Tall and loose-limbed, projecting a peculiar blend of relaxed self-assurance and contained intensity, it’s easy to see how this forty-four-year-old perpetual motion machine was once a challenge for his rebbeim. “I was the kid who was always getting kicked out of class,” says Rabbi Deutsch, who was raised in a Lubavitch family in Crown Heights. “I wouldn’t stop asking questions. We’d be learning a mishnah, and I’d want to know what the words really meant — which animal was being referred to, what the vessels looked like. But my rebbis used to think I was trying to be chutzpahdig, and I ended up with more than my share of slaps.”

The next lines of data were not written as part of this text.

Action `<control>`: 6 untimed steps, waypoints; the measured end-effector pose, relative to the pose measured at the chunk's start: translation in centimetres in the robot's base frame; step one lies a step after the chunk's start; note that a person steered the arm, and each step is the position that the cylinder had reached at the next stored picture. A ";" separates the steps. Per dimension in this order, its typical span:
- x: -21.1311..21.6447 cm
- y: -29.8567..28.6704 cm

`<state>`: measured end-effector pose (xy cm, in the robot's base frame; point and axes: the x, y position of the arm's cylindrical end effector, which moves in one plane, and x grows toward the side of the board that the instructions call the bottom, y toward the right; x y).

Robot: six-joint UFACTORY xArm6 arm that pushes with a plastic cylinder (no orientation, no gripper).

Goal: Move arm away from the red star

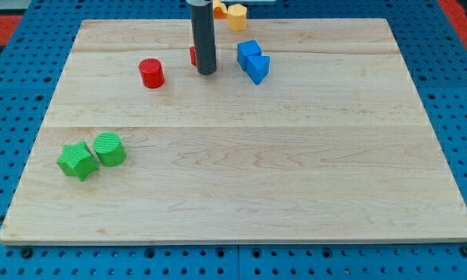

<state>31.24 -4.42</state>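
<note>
Seven blocks counted on wooden board (241,179), over blue pegboard (15,78).

Dark rod down from view's top, my tip (207,73) planted on board in upper middle. No gripper on this rig, so nothing to spread or press together; tip bare, carrying nothing.

Blue blocks (252,61), two touching, shapes unclear: just beside tip, toward view's right.

Green star (77,160) and green cylinder (109,148), touching each other: well apart from tip, toward view's lower left.

Red cylinder (151,73): near tip, toward view's left, clear gap between.

Yellow block (236,15) and orange block (219,9): beyond tip toward view's top, at board's far edge, partly cut off.

Red star (193,55): only a red sliver showing at rod's left edge, rest hidden behind rod. Taken as the star by elimination; shape not readable. Touching or nearly touching, cannot tell which.

Progress, as judged: not yet begun or barely begun. Tip right against the red star. Retreat entirely left to do; open board toward view's bottom looks like the free way out.
</note>
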 end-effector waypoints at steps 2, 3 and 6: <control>-5.1 -1.2; -6.7 -3.2; -1.5 -1.9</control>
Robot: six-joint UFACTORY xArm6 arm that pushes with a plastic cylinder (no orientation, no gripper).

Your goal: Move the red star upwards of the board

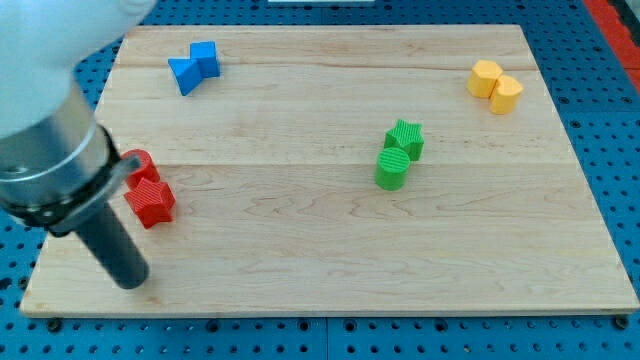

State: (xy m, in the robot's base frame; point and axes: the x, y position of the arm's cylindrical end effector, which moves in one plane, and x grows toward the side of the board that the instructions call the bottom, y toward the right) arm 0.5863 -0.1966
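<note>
The red star (151,201) lies near the board's left edge, below the middle. A second red block (140,164), its shape unclear, touches it from above and is partly hidden by the arm. My tip (132,279) is on the board near the lower left corner, just below the red star and slightly to its left, a short gap apart from it.
Two blue blocks (194,67) sit together at the view's top left. A green star (406,138) touches a green cylinder (392,169) right of centre. Two yellow blocks (495,86) sit at the top right. The wooden board (330,260) lies on a blue pegboard.
</note>
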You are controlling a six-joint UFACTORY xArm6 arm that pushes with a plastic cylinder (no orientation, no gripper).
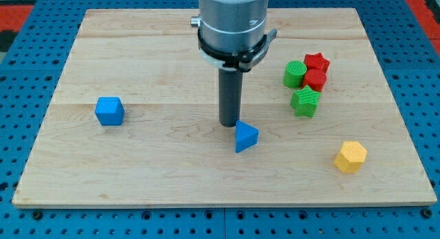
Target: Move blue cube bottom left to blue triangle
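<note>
The blue cube (109, 110) sits on the wooden board (172, 170) at the view's left. The blue triangle (245, 137) lies near the board's middle, toward the view's bottom. My tip (228, 123) rests on the board just up and to the left of the blue triangle, touching or nearly touching it. The tip is far to the right of the blue cube.
At the view's right stands a cluster: a green cylinder (295, 73), a red star (317, 61), a red block (315, 80) and a green star-shaped block (305, 101). A yellow hexagon block (350, 156) lies at the lower right. A blue pegboard (27, 53) surrounds the board.
</note>
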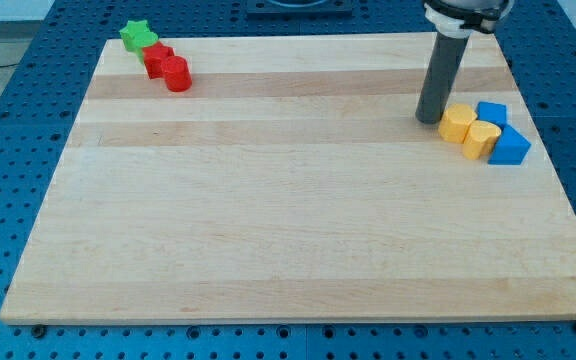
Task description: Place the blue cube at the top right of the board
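While the rod stands upright, my tip (429, 120) touches the yellow block (455, 122).

On the board (288, 230), the tip (429, 120) stands just left of a four-block cluster near the view's right edge: cube (491, 112) at top, wedge (510, 147) below it, two blocks (457, 123) (481, 138) to their left. Three blocks (138, 36) (157, 58) (176, 74) line the top-left corner.
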`<control>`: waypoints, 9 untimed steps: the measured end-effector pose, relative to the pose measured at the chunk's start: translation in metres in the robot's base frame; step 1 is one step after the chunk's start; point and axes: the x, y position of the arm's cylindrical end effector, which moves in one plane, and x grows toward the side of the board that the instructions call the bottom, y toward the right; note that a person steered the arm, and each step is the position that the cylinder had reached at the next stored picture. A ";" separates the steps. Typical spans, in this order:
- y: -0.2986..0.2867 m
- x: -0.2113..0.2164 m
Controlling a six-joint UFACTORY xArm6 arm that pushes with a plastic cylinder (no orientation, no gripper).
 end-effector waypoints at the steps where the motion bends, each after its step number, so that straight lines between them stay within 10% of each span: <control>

Despite his disruptiveness, Rabbi Deutsch managed to go all the way through the Chabad yeshivah system, receiving his smichah there. After smichah, remaining true to his personal philosophy that “a rav should make his own parnassah,” he enrolled in Kingsborough and later, Brooklyn College, to study business.

While still in school, he entered a competition for all students in New York State, in which each contestant had to submit his proposal for a start-up company. “I made a plan for a company to sell odd-sized shoes,” he says. He won the competition, and in 1988 revamped the proposal and resubmitted it, representing New York, in a contest sponsored by Deca Clubs of America and the US Department of Education. Again, he won first place.

“I was the only frum person to have ever won this sort of national competition,” he says proudly. “After that, I was inundated with job offers from every major corporation. I worked for several different companies, but my longest position was with J & R, the Manhattan electronics superstore, where I was the head of finance for eleven years.” Today, he continues to work as an independent business consultant, a job to which he devotes five to eight days a month.

For almost thirty years, Rabbi Deutsch considered himself a fully engaged member of the Chabad Chassidus; at one point, he says, he was giving ten shiurim a week in Crown Heights. But after the passing of the Lubavitcher Rebbe, developments within that community prompted him to move from Crown Heights to Boro Park, to the house on 41st Street that now houses the museum as well.

He established a new shul with a nucleus of others with Lubavitch roots, who chose him as their Rebbe. “I wasn’t really interested in becoming a Rebbe,” Rabbi Deutsch claims. “I was pushed into doing it.” He took the title of Liozna Rebbe, after the Belarussian town of Liozna in which Chabad Chassidus had its earliest origins. Rabbi Deutsch still maintains ties, however, to the old neighborhood: his brother-in-law is the head of the Community Council in Crown Heights, and his chesed organization feeds three hundred families in Crown Heights every week.

As the Anshei Liozna shul grew, its new rebbe began organizing deliveries of kosher food for needy families, calling his program Oneg Shabbos – mushrooming from  a small group of deliveries into a mini-empire. Today, he claims, “We are the largest kosher food pantry in New York.”

He says his organization feeds 18,000 people a month, with 165 drivers and a 6.5-million-dollar-yearly food budget. The packing is done by other volunteers, including school groups who come in to help. Oneg Shabbos is affiliated with social service agencies like the United Way, Food Bank for NYC, City Harvest, and Met Council, and is in partnership with local food distributors and even national manufacturers who donate goods. This year’s Pesach distribution, which served around 5,000 families, was an all-day affair at the Brooklyn Navy Yard involving 250 volunteers.

While Rabbi Deutsch spends time every morning attending to the operation’s finances, he says that his wife is the real force behind the day-to-day operations. “My wife is my partner in everything,” he maintains. “I couldn’t do it without her. There aren’t so many rebbetzins who can unload a tractor- trailer, or drive a Hi-Lo.”